Validating artificial intelligence (AI) inference latency is challenging because production deployments must process concurrent users, long-context prompts, and multi-turn conversations at the same time rather than isolated benchmark requests. These workload conditions can increase response latency, reduce throughput, create dropped or delayed requests, and leave graphics processing unit (GPU) resources unevenly utilized across different stages of the inference pipeline, making real-world performance difficult to predict from synthetic tests alone.

Effective AI inference latency validation requires repeatable workload emulation that reflects realistic prompt behavior, user concurrency, and response patterns while measuring time-sensitive performance across the full stack.
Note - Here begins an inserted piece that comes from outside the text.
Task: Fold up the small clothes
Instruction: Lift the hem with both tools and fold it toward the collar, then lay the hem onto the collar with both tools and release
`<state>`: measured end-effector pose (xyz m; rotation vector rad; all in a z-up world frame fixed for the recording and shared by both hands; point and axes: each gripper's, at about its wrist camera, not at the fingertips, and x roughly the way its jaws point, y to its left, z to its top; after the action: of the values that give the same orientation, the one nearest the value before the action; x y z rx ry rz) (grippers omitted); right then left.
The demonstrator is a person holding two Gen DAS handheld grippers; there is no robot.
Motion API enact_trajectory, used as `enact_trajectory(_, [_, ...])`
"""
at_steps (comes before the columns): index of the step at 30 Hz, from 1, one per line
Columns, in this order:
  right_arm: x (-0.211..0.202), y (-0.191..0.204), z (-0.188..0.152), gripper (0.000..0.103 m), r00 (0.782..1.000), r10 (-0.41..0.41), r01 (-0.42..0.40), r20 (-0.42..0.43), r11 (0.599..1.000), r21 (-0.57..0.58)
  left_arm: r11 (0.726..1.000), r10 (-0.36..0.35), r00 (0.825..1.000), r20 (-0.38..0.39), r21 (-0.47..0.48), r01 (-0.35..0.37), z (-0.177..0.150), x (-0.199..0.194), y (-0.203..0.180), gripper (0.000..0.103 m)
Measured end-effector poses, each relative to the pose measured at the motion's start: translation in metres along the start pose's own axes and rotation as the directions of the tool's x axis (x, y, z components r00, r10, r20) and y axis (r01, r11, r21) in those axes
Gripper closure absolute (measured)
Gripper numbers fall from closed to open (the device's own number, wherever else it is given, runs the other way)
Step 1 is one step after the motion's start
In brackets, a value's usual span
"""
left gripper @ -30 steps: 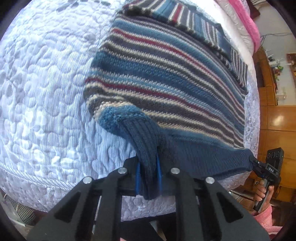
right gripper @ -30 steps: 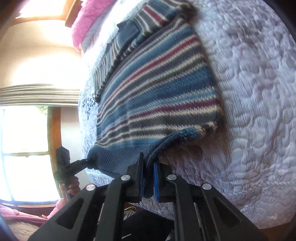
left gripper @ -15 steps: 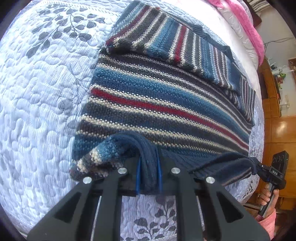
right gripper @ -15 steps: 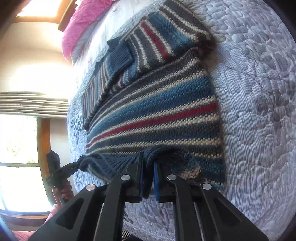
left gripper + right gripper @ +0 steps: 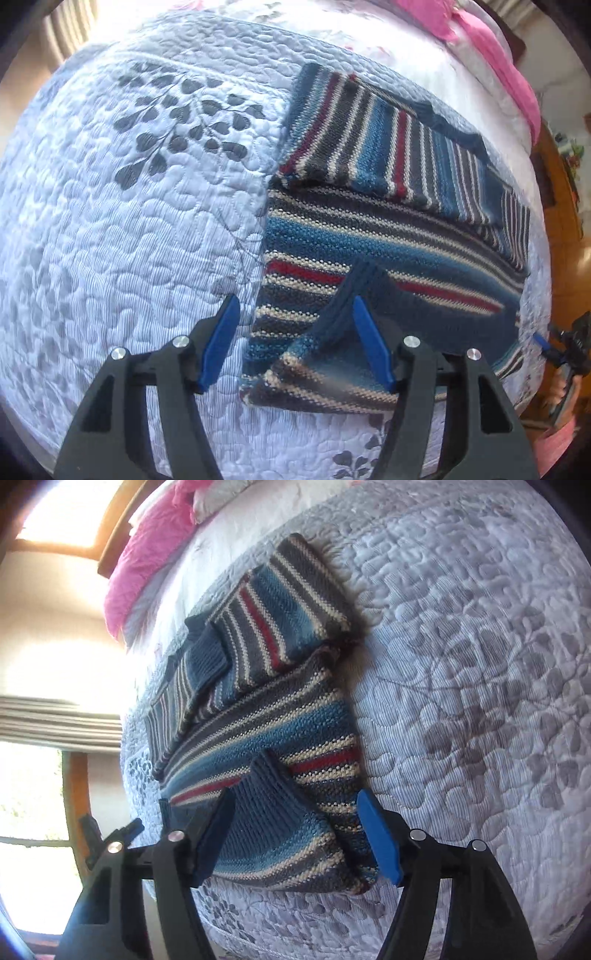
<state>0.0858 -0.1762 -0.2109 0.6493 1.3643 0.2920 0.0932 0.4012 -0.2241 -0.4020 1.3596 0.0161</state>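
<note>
A striped knit sweater (image 5: 369, 236) in blue, grey, cream and red lies flat on the quilted bed (image 5: 129, 221). One sleeve (image 5: 369, 147) is folded across its far part. The navy ribbed hem (image 5: 362, 273) is folded up over the body and stands in a small peak. My left gripper (image 5: 295, 332) is open, its right pad against that peak and its left pad over bare quilt. In the right wrist view my right gripper (image 5: 295, 834) is open, straddling the folded hem corner (image 5: 266, 797) of the sweater (image 5: 277, 723). The right gripper (image 5: 561, 350) also shows small at the left view's right edge.
A pink blanket (image 5: 498, 55) and white bedding lie at the head of the bed. Wooden furniture (image 5: 569, 240) stands beside the bed. A bright window (image 5: 29, 794) with a wooden frame is on the other side. The quilt (image 5: 480, 664) spreads wide beside the sweater.
Both grippers carried the sweater's hem forward over its body, then opened and let go. The hem now rests folded on the sweater.
</note>
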Motion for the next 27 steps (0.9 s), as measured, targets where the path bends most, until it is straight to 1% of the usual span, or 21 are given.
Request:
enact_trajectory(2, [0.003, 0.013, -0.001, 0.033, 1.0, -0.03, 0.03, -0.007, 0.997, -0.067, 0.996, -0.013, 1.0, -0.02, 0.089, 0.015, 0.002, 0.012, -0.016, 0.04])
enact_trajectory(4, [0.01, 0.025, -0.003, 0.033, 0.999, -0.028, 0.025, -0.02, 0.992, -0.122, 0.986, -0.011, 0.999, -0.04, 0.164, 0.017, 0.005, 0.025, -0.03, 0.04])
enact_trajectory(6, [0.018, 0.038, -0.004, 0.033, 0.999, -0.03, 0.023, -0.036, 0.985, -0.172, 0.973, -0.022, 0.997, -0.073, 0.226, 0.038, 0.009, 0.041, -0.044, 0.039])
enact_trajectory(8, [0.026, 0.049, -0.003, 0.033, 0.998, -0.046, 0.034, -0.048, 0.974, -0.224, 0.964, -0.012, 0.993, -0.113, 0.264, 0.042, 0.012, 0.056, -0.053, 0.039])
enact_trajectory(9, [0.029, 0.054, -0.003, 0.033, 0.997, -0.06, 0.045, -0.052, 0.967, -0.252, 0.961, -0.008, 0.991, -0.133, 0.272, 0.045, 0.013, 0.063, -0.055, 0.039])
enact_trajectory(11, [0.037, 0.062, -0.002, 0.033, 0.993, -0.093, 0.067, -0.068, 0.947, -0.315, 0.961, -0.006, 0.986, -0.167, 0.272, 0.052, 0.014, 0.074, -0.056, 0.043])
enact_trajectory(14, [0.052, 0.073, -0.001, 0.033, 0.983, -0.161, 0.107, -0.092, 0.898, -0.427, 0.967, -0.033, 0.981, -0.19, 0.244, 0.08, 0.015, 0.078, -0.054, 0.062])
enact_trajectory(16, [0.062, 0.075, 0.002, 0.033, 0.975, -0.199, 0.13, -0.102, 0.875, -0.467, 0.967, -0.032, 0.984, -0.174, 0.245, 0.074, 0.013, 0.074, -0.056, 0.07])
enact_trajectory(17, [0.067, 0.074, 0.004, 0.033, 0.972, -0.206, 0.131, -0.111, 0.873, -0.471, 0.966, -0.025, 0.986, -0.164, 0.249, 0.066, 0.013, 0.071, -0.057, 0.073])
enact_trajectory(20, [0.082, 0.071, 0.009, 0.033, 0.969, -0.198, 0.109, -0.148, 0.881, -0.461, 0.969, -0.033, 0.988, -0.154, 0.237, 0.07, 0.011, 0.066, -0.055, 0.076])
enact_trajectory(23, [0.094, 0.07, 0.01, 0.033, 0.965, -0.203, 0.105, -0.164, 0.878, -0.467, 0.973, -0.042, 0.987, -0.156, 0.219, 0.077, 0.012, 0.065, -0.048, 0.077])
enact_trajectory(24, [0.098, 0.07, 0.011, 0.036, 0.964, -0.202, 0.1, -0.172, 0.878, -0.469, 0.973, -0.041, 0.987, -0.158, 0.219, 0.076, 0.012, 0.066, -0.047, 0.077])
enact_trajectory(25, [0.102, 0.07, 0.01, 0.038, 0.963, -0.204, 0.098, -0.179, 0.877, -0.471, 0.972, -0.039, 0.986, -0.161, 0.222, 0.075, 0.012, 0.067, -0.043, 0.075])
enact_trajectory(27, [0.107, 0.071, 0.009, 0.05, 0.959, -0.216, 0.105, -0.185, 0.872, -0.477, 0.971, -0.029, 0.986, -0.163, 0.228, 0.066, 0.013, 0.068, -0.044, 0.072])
Engineers need visibility into metrics such as time to first token, time to last token, tokens per second, cache utilization, and GPU telemetry so they can identify bottlenecks, evaluate scalability limits, and understand how infrastructure design choices affect user experience under production-like conditions.
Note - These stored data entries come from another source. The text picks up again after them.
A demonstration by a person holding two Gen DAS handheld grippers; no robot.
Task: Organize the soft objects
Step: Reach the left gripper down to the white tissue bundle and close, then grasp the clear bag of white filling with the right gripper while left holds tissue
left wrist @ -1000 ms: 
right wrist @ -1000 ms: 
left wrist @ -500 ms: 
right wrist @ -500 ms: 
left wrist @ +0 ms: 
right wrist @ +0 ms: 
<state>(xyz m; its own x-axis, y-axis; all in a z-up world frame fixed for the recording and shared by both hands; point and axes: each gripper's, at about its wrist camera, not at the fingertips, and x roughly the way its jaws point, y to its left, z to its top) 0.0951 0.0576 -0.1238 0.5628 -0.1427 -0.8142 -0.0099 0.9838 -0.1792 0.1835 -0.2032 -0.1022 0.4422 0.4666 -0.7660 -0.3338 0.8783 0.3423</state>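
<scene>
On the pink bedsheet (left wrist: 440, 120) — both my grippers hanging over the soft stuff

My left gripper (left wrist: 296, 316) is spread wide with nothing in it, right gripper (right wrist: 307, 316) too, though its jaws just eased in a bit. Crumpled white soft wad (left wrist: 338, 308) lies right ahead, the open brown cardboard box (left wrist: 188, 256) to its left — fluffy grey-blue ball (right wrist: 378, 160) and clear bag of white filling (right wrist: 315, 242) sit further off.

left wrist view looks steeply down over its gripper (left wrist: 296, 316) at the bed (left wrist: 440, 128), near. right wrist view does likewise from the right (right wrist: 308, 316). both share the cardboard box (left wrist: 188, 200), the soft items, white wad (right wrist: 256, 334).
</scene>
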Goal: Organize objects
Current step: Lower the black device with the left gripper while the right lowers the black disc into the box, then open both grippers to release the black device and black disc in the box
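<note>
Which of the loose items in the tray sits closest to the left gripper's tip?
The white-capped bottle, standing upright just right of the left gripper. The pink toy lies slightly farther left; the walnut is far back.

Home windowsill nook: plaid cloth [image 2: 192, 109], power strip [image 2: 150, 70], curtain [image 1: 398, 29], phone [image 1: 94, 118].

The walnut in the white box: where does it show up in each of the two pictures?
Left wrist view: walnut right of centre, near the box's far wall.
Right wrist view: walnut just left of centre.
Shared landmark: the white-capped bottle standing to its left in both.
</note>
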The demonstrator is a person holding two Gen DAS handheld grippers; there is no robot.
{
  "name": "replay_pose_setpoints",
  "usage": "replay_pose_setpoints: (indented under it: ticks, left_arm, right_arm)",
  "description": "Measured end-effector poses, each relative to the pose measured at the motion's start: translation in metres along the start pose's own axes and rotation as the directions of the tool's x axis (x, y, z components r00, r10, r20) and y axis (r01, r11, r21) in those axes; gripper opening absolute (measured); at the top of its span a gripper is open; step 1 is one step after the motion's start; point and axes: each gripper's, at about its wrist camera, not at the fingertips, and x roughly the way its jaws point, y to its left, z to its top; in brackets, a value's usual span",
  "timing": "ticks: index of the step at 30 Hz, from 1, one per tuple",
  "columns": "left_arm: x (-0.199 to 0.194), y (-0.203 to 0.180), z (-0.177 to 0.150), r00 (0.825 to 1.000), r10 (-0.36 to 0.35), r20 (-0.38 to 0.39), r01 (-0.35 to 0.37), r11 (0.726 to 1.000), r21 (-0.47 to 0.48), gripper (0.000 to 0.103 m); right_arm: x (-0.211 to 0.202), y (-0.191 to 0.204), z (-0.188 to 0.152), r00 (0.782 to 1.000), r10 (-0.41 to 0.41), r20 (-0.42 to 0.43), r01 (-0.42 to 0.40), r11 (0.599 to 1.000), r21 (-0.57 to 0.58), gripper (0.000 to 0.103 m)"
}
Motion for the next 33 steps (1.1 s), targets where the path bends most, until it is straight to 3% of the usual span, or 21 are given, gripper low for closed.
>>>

AI Inference Latency Solution

Testing and validating AI inference latency requires realistic workload generation that reflects how users interact with large language model (LLM) applications under sustained and bursty demand. Keysight AI Inference Builder enables engineering teams to emulate high-fidelity inference traffic at scale, correlate inference-native metrics with system-level telemetry, and expose latency bottlenecks across compute, memory, cache, networking, and orchestration layers, helping optimize AI inference infrastructure before production deployment.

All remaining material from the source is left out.